Ее поразила одна мысль. А вдруг убийца – женщина? Чудовище, мечтающее присвоить детородную силу своей жертвы. Как папуасы, пожирающие сердце или мозг врага, чтобы завладеть его лучшими качествами. Вспомнились слова, что ей твердили в церкви во время первого причастия: «Ядущий Мою плоть и пиющий Мою кровь пребывает во Мне, и Я в нем»[11].

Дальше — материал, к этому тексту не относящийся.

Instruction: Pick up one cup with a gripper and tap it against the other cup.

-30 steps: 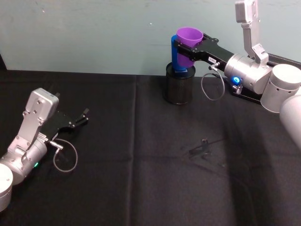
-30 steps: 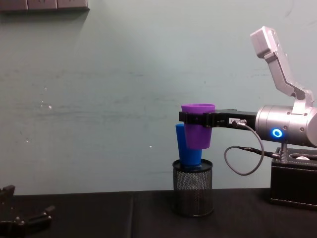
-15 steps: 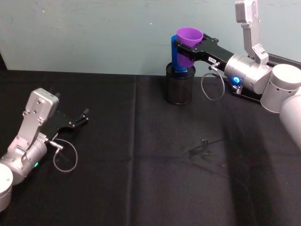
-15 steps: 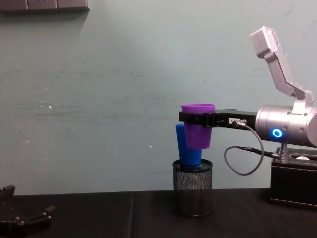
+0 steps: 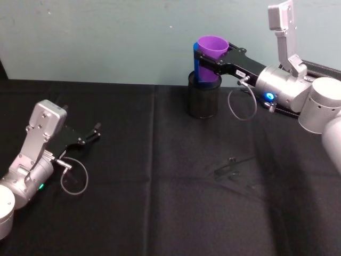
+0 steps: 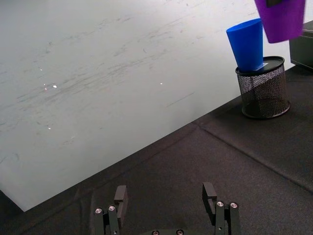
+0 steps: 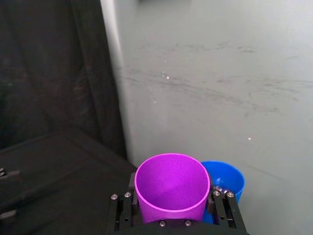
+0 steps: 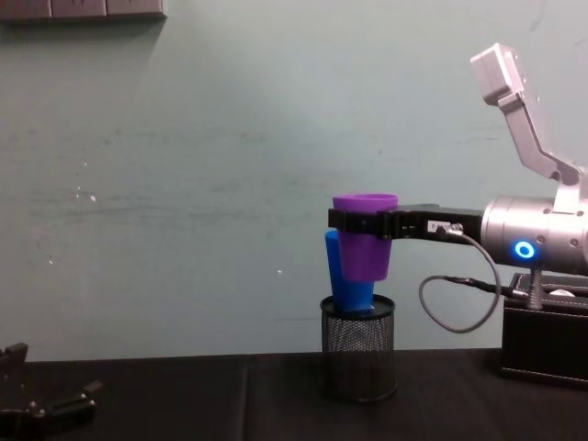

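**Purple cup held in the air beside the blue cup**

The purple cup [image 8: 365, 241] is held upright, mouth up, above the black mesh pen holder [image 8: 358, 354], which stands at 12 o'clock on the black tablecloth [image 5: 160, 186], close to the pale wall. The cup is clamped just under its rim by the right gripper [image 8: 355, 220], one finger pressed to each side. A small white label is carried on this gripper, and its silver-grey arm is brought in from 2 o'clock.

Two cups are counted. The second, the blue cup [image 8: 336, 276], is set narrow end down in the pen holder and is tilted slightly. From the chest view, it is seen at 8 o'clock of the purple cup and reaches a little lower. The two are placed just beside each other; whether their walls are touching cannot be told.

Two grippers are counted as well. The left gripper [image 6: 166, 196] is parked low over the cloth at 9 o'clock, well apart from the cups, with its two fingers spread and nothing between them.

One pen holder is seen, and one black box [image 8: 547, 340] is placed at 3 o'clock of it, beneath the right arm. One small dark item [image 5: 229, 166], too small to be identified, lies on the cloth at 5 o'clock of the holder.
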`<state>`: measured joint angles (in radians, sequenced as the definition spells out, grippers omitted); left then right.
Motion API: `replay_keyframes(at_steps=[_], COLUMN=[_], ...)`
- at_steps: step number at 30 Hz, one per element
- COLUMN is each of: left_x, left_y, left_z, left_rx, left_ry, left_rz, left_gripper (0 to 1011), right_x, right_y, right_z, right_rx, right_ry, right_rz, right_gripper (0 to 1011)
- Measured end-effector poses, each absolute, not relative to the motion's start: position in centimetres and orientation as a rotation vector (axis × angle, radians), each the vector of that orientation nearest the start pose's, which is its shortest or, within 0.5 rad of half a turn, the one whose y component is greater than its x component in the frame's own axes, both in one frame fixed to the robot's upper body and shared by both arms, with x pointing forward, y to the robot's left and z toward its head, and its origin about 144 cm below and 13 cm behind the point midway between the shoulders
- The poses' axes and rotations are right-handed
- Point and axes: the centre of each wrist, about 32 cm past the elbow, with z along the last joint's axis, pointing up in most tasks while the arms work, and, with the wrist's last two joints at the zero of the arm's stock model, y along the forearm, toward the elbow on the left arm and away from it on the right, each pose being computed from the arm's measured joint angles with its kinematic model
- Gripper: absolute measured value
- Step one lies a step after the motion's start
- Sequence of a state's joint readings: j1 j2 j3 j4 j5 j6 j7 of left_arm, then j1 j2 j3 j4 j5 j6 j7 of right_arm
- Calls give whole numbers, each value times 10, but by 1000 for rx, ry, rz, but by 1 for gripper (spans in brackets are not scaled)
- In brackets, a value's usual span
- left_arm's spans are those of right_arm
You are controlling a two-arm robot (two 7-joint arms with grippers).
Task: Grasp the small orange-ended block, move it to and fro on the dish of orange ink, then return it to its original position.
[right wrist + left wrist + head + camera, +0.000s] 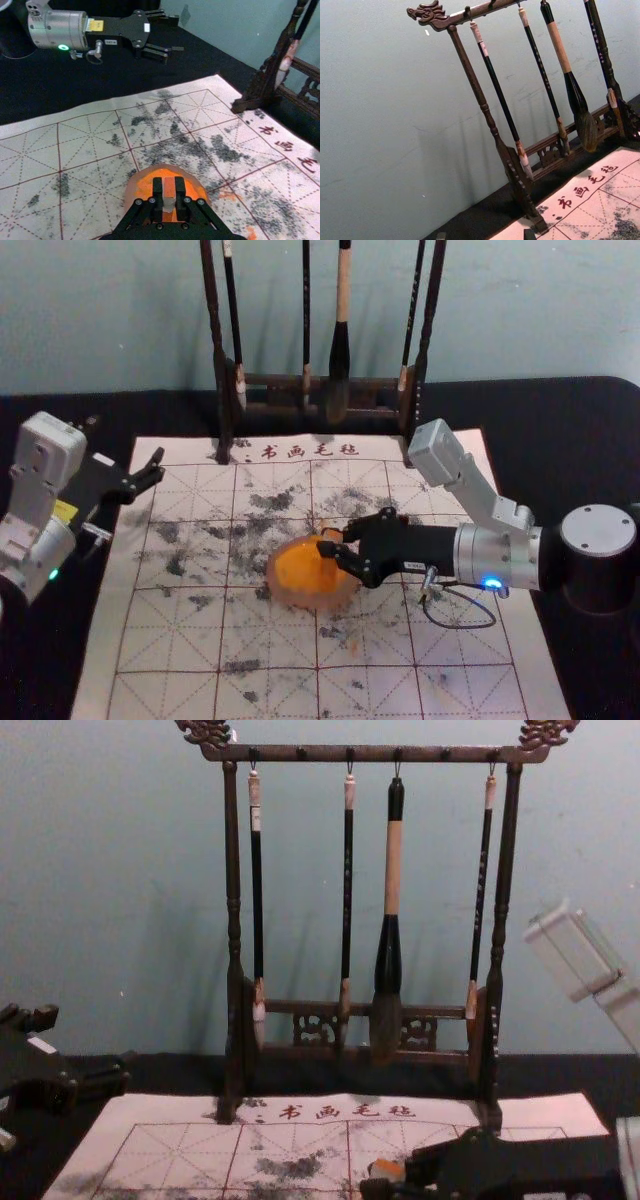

Жанна увидела в луже свое мертвенно-бледное лицо. «Черт. Я того и гляди грохнусь в обморок». Чтобы взять себя в руки, она отдала фонарик капитану и обернулась к Тэну:
– А первая была в таком же состоянии?
Судья не ответил.
– Так ты видел тело?
– Только на фотографиях. Когда я туда приехал, его уже увезли.
– Но там все было так же?
Он только кивнул. Послышался чей-то голос. К ним, что-то бормоча в диктофон, приближался пузатый коротышка, обтянутый синим джемпером от «Ральфа Лорена». Лет шестидесяти, кожа бронзовая, волосы с проседью посередине разделены пробором. Нос с горбинкой. Водянистые голубые глазки. В живом, смешливом взгляде сквозило что-то агрессивное и отталкивающее, словно эти прозрачные глаза были неуместны на его загорелом лице.
– Ланглебер, – пробормотал Тэн. – Медэксперт. Пусть только начнет корчить из себя умника, я ему покажу.
Тэн представил их друг другу. Все обменялись дежурными рукопожатиями.
– Кажется, я знаю, как он это делает, – произнес медэксперт, засовывая диктофон в задний карман джинсов.
– Мы слушаем.
Он задрал голову, указывая на арматуру, поддерживающую неоновые светильники.
– Подвешивает девушку вниз головой. Разбивает ей лицо и перерезает горло. Точно так же, как забивают свиней на фермах. Он пользуется острым ножом. Края раны ровные. Режет слева направо. На это ясно указывает конец раны. Наш ублюдок – правша. И, скажу я вам, рука у него твердая. Я уже зафиксировал разрезы, идущие через трахею и пищевод до внутренней части позвоночника.
В детстве Жанна два месяца летних каникул проводила в Перше. И не раз присутствовала при таких варварских расправах. Настоящий ритуал. Забивали свинью…
– Крови не так уж много, – заметила она.
Медэксперт уставился на нее своими глазами цвета синьки. Он оценил точность наблюдения.
– Верно. Полагаю, он ее собирает. В тазик или еще какую-то емкость.
– Зачем она ему?
Ланглебер смерил следственных судей взглядом. «Двое по цене одного». Похоже, эта мысль показалась ему забавной.
– Учитывая то, что мы здесь видим, он, скорее всего, выпивает ее на месте. Еще теплую.
– Почем тебе знать?
– Насчет способа я уверен. У жертвы на щиколотках следы веревок. Поглядите над светильниками, наверняка там найдутся отметины. У первой жертвы были сломаны обе щиколотки. Здесь, по-моему, та же картина. Все будет в моем отчете.
– Раз уж заговорили об отчете, – встрял Райшенбах, – мы до сих пор не получили первый.
– Скоро получите. Это не к спеху.
– Не представляю, что тогда к спеху.
– Нельзя ли уточнить, – заговорила Жанна. – Женщина еще жива, когда он ее подвешивает?
– Ну конечно. Чтобы брызнула кровь, сердце должно работать.
Тэн молча помотал головой. Похоже, он был в замешательстве. Ему хотелось и довести расследование до конца, и поскорее смотаться отсюда. Забиться с головой под одеяло и все забыть.
– Затем, – невозмутимо продолжал Ланглебер, – он вспарывает ей живот. Пригоршнями вырывает внутренности из тела. Типа потроха в меню, и…
– Мы всё поняли.
– Чем он вспарывает живот? – спросила Жанна. – Каким именно орудием?
– Чем-то очень простым. Я жду результатов анатомо-патологической экспертизы первой жертвы. Думаю, там будут частицы металла или камня. Все это сильно отдает пещерным веком.